Voters in California contemplate forming new state

http://www.fofnp.org/wp-content/uploads/2014/03/The-Declaration-of-White-Independence1.pdf
 
http://www.seattlepi.com/news/us/article/Voters-in-California-contemplate-forming-new-state-5510140.php

SACRAMENTO, Calif. (AP) — Residents of California's largely rural, agrarian and politically conservative far northern counties long ago got used to feeling ignored in the state Capitol and out of sync with major urban areas.
The idea of forming their own state has been a topic among local secession dreamers for more than a century. Residents in two counties will have a chance to voice that sentiment next week.
Voters in Del Norte and Tehama, with a combined population of about 91,000, will decide June 3 on an advisory measure that asks each county's board of supervisors to join a wider effort to form a 51st state named Jefferson.

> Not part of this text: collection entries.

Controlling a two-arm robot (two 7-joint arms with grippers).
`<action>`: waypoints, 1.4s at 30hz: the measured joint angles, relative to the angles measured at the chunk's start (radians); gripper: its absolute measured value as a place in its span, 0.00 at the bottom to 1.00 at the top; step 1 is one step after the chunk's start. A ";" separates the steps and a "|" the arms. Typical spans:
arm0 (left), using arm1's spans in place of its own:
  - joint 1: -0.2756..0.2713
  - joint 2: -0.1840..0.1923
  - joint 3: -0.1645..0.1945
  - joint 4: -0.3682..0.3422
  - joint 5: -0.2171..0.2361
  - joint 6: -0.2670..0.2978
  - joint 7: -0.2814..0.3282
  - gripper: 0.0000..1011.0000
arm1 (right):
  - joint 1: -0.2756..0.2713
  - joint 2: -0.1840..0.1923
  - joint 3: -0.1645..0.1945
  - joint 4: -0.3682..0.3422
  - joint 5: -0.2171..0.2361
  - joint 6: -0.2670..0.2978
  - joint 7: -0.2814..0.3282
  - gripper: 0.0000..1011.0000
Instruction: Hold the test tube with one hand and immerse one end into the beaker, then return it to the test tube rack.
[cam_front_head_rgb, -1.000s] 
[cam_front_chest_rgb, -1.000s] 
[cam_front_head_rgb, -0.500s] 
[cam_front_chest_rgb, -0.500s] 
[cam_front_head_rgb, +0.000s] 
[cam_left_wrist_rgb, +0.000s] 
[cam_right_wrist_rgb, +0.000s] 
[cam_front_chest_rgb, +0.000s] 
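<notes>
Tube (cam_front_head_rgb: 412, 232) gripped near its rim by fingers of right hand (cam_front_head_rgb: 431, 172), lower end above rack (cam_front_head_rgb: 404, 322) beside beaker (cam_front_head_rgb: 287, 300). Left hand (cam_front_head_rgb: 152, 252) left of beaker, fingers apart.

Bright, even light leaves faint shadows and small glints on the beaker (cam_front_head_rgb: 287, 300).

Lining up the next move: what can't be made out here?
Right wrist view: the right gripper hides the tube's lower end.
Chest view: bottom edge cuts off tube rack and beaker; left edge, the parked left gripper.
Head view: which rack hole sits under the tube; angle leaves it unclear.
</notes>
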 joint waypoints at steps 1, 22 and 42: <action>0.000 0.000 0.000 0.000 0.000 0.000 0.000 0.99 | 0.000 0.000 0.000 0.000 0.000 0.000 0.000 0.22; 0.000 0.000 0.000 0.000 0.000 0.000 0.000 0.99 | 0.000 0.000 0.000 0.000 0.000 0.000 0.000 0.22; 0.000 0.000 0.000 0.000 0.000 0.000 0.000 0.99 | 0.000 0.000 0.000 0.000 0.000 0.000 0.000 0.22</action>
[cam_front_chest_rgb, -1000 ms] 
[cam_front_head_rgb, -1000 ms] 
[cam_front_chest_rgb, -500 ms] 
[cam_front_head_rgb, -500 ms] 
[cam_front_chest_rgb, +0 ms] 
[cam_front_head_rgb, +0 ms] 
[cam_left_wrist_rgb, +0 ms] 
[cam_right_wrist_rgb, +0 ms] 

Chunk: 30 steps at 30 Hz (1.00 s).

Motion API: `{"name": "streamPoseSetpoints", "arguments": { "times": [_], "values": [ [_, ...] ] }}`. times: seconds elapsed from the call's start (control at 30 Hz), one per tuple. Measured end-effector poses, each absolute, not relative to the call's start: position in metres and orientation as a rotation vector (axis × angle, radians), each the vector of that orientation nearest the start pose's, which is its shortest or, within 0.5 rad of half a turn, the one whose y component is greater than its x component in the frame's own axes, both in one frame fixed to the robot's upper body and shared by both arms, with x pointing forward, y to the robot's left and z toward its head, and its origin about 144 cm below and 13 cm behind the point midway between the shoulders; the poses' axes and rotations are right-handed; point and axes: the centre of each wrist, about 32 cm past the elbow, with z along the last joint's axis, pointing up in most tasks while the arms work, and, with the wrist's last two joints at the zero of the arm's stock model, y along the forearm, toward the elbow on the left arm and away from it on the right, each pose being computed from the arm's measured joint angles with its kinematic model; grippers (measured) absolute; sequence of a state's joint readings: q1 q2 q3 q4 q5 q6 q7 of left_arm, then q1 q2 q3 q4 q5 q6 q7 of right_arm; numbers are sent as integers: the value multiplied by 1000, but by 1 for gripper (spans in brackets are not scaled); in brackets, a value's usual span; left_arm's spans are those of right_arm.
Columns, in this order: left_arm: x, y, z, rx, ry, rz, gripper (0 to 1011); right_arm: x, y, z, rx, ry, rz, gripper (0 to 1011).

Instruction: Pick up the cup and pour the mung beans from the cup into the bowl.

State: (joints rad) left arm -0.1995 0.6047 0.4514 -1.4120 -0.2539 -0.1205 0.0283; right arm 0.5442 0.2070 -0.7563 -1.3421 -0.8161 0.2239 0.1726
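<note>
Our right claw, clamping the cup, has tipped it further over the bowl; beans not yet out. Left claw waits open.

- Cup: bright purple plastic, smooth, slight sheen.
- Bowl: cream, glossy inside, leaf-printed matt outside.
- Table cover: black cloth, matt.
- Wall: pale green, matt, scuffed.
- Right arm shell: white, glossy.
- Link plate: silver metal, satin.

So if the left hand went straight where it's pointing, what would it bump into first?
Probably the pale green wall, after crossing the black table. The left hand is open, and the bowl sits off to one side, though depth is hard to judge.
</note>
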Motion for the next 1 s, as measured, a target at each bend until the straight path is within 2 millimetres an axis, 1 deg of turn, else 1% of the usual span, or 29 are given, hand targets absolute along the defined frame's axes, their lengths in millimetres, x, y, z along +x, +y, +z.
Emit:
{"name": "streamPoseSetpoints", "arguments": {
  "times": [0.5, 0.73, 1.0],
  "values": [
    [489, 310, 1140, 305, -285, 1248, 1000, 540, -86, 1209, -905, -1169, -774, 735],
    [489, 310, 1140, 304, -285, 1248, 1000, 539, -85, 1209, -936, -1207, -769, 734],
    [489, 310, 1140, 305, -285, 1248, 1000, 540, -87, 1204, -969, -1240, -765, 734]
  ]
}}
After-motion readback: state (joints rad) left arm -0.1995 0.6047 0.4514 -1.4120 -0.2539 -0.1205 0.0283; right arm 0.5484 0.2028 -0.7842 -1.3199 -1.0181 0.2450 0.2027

Elected officials in Glenn, Modoc, Siskiyou and Yuba counties already voted to join the movement. Supervisors in Butte County will vote June 10, while local bodies in other northern counties are awaiting the June 3 ballot results before deciding what to do.
A similar but unrelated question on the primary ballot in Siskiyou County asks voters to rename that county the Republic of Jefferson.
The seven counties that have voted or will this month have a combined geographic area twice the size of New Hampshire, with about 467,000 residents.
The terrain spans some of California's most majestic coastal scenery to agriculture-dominated valleys, Mount Shasta and Redwood National Park. Some of its residents are also are among the state's poorest, and the population is far different from California as a whole.
While the state has no racial majority and Hispanics make up the largest ethnic group, residents in the far northern counties are overwhelmingly White.